Murat’s conduct during the campaign was such as to extract an unwilling praise even from the Emperor, who was no believer in praise as an agent for anything but the rank and file. Only when Murat left the wreck of the army, the command of which Napoleon had entrusted to him, on the Oder, did the quarrel which the war had drugged into a false quiet break out again.

Napoleon, on hearing of Joachim’s return to his kingdom, wrote a frightful letter to Caroline, and this falling into her husband’s hands drew from him a reply which threatened to break up the relations between the two for all time, and it was only Caroline’s self-control and tact that healed the breach for the time being.

A common danger and the ties of their old comradeship drew them together again when Murat arrived in Bohemia, and then he fought stoutly and well. It is hardly credible and, were it not history, it would be absolutely inconceivable, that, while battling whole-heartedly for the French in Bohemia, Murat was engaged, through his government, in an attempt to unify Italy by the assistance of Great Britain, which was to supply twenty-five thousand men, who, with his own troops and the disaffected Italians in the ranks of the French garrisons, were to drive the Tricolour over the Alps. He contrived to persuade himself that he was honest in his intentions, too, by a process of reasoning peculiar to several of the Emperor’s lieutenants in those times. As Frenchmen they marched with the armies of France, and served her to the best of their splendid ability; as kings and grand dukes, they served their subjects, or thought they did, with equal enthusiasm. Bentinck, however, being an Englishman, failed to understand the presence of their separate political entities in one person, and withdrew, so that the unification of Italy, fortunately, one cannot but think, fell through, and Joachim returned to Naples in 1813.

It was then that the society, known as the Carbonari, who had appeared in the kingdom three years before, began to spread themselves in all classes of society, conspiring in the sweet Italian fashion, which conspires for the sake of the pure delight of intriguing. They had no definite aim. Their professed “raison d’être” was a vague dream of a vague constitution, “à l’Anglaise.” In such hands, of course, this would have been about as fruitful of any real liberty as the Commune, and none knew this better than Lord William Bentinck; but any stone will do to throw at the Devil, and Lord William hastened to communicate with the liberty-loving thieves, murderers, and brigands who represented the society of Naples. There were, to be sure, some honest men among them, whose hearts were stronger than their heads. There always are a few in these affairs, enticed in by flattery and utterly uninformed as to the real object of their associates, who are pushed to the front for the public to see.

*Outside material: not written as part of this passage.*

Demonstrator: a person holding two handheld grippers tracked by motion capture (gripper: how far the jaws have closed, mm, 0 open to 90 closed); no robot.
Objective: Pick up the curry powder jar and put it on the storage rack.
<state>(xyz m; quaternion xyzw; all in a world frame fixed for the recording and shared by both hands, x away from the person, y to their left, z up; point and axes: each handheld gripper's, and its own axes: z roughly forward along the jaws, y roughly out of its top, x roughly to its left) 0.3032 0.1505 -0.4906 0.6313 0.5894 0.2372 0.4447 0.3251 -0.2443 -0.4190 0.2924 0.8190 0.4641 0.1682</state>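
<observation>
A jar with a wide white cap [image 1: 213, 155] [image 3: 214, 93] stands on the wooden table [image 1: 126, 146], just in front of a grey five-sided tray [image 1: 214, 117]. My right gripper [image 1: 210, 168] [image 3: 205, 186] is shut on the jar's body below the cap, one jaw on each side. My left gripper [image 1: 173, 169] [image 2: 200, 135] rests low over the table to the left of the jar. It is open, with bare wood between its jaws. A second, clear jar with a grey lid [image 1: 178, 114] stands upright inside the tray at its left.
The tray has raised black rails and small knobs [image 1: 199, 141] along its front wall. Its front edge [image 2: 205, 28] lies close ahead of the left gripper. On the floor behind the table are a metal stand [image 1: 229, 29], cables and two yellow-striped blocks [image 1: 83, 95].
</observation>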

Among these was a certain young gentleman, a man of fortune and courage—a captain of militia in his own town, which stood upon the summit of a high and precipitous mountain. His name was Capobianco (white-head) and, at the time when he came to the notice of the authorities, they had discovered the trafficking of the society with Lord William, who had been sending across volumes containing the new Sicilian laws which had been enacted in that island, under the Bourbons, or, to speak more accurately, had been forced upon the Bourbons by Lord William, under pain of being left to look after themselves and being compelled to fight for their own possessions. The conspirators must have been a simple-minded people, if they really believed that Ferdinand had promulgated anything of the kind without compulsion.